At US$14 a share, the IPO would raise more than US$4 billion before any increase in the number of shares, making it the second-largest US IPO by a Chinese company on record, after Alibaba Group Holding’s US$25 billion debut in 2014, according to data compiled by Bloomberg.
The IPO shows investors are backing Didi despite Beijing’s scrutiny of Chinese Internet firms, which has stoked uncertainty ahead of its debut.
The price would give Didi a market value of about US$67 billion, based on the outstanding shares listed in its filings with the US Securities and Exchange Commission. That is well below the peak of a range that had stretched up to US$100 billion as recently as a few months ago.

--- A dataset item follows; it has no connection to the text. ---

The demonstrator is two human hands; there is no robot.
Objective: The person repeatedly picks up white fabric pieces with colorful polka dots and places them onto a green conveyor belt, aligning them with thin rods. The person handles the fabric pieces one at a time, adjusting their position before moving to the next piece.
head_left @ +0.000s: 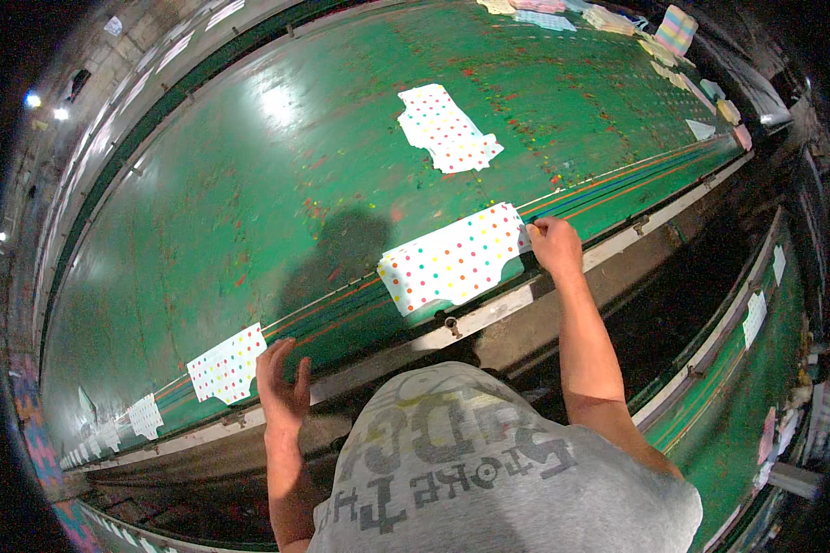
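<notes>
In front of me, a white cloth piece with coloured dots [456, 258] lies along the near edge of the long green table [212, 194]. Its right end meets my right hand [556, 247], whose thumb and fingers are closed in a pinch at the corner. My left hand [284, 376] is held over the table edge with thumb and fingers apart and nothing in it. Just left of those fingers is a second dotted cloth piece [226, 366]. Farther in on the green surface lies a loose, unevenly spread dotted cloth piece [447, 129].
Coloured strings [636, 178] run along the near side of the table, above a pale edge rail [493, 311]. More white pieces [145, 417] line the edge at far left. Folded coloured cloths [676, 30] sit at the far right end. Behind me stands another green table [719, 405].
</notes>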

Even though it is set to rank among the year’s biggest listings, the relatively modest showing by Uber Technologies’s peer and one-time rival reflects both investors’ increasing caution over pricey growth stocks, and China’s recent crackdown on its biggest tech players.
Didi’s IPO comes in a year that is on track to set a record for first-time share sales, with almost US$351 billion raised to date. More recently, creeping inflationary pressures have injected volatility into the IPO market.
The ride-hailing company is grappling with an antitrust probe into China’s Internet giants, a source of uncertainty for the firm and peers such as its major backer Tencent Holdings. Didi, which was among 34 technology firms ordered by regulators in April to correct excesses, warned in an earlier filing that it could not assure investors that government officials would be satisfied with its efforts or that it would escape penalties. In May, the antitrust watchdog ordered Didi and other leaders in on-demand transport to halt practices from arbitrary price hikes to unfair treatment of drivers.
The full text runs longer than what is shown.